Task to complete: Give the listing below again in full, exactly as written.

Available data:
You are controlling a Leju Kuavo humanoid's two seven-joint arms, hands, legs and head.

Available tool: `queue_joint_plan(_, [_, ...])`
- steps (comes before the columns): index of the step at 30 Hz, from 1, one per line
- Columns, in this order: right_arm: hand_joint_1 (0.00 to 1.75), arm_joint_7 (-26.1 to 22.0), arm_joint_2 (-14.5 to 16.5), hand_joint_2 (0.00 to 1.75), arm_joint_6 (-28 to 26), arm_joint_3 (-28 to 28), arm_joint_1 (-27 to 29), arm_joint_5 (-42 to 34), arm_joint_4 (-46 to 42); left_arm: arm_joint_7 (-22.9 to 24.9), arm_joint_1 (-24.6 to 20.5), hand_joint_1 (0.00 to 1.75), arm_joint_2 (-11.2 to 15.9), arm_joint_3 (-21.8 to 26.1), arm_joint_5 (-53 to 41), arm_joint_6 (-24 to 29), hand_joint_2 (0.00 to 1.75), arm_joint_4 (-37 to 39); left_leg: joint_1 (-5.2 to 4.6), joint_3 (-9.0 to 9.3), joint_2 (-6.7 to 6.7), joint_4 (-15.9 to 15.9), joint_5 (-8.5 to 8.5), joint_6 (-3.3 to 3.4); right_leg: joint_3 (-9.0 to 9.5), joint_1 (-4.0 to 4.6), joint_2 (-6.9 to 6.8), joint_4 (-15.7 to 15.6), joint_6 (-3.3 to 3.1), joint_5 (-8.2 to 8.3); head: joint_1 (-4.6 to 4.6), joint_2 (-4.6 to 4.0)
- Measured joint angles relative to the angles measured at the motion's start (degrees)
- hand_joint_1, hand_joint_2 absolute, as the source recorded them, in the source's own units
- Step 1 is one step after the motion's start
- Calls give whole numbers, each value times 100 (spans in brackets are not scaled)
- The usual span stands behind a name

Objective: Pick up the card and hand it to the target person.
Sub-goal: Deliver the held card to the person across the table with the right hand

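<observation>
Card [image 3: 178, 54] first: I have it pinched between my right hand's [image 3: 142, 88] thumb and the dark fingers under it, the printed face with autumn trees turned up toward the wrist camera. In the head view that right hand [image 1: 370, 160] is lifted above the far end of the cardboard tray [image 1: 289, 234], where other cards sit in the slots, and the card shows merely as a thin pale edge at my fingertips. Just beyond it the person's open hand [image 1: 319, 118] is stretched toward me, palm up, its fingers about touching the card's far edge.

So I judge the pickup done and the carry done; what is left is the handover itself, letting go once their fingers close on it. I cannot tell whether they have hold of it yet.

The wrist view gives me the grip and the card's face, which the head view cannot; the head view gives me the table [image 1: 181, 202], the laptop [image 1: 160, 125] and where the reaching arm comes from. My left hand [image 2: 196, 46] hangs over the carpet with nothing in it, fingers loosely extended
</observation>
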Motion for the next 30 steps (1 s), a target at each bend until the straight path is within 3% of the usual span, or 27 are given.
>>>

Solution for this problem:
You are controlling a Leju Kuavo humanoid's two seven-joint arms, hands, legs and head.

Available tool: `queue_joint_plan(_, [_, ...])`
- steps (comes before the columns): index of the step at 30 Hz, from 1, one per line
- Columns, in this order: right_arm: hand_joint_1 (0.00 to 1.75), arm_joint_7 (-26.1 to 22.0), arm_joint_2 (-14.5 to 16.5), hand_joint_2 (0.00 to 1.75), arm_joint_6 (-28 to 26), arm_joint_3 (-28 to 28), arm_joint_1 (-27 to 29), arm_joint_5 (-42 to 34), arm_joint_4 (-46 to 42); left_arm: arm_joint_7 (-22.9 to 24.9), arm_joint_1 (-24.6 to 20.5), hand_joint_1 (0.00 to 1.75), arm_joint_2 (-11.2 to 15.9), arm_joint_3 (-21.8 to 26.1), arm_joint_5 (-53 to 41), arm_joint_6 (-24 to 29), hand_joint_2 (0.00 to 1.75), arm_joint_4 (-37 to 39); left_leg: joint_1 (-5.2 to 4.6), joint_3 (-9.0 to 9.3), joint_2 (-6.7 to 6.7), joint_4 (-15.9 to 15.9), joint_5 (-8.5 to 8.5), joint_6 (-3.3 to 3.4); right_leg: joint_3 (-9.0 to 9.5), joint_1 (-4.0 to 4.6), joint_2 (-6.9 to 6.8), joint_4 (-15.7 to 15.6), joint_6 (-3.3 to 3.1), joint_5 (-8.2 to 8.3); head: joint_1 (-4.6 to 4.6), joint_2 (-4.6 to 4.0)
- Measured joint angles relative to the angles measured at the motion's start (degrees)
- hand_joint_1, hand_joint_2 absolute, as the source recorded them, in the source's own units
- Step 1 is one step after the motion's start
- Calls give whole numbers, each value times 100 (spans in brackets are not scaled)
- The usual span stands behind a name

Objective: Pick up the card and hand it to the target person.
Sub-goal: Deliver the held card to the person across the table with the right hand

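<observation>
Card [image 3: 178, 54] first: I have it pinched between my right hand's [image 3: 142, 88] thumb and the dark fingers under it, the printed face with autumn trees turned up toward the wrist camera. In the head view that right hand [image 1: 370, 160] is lifted above the far end of the cardboard tray [image 1: 289, 234], where other cards sit in the slots, and the card shows merely as a thin pale edge at my fingertips. Just beyond it the person's open hand [image 1: 319, 118] is stretched toward me, palm up, its fingers about touching the card's far edge.

So I judge the pickup done and the carry done; what is left is the handover itself, letting go once their fingers close on it. I cannot tell whether they have hold of it yet.

The wrist view gives me the grip and the card's face, which the head view cannot; the head view gives me the table [image 1: 181, 202], the laptop [image 1: 160, 125] and where the reaching arm comes from. My left hand [image 2: 196, 46] hangs over the carpet with nothing in it, fingers loosely extended
</observation>
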Motion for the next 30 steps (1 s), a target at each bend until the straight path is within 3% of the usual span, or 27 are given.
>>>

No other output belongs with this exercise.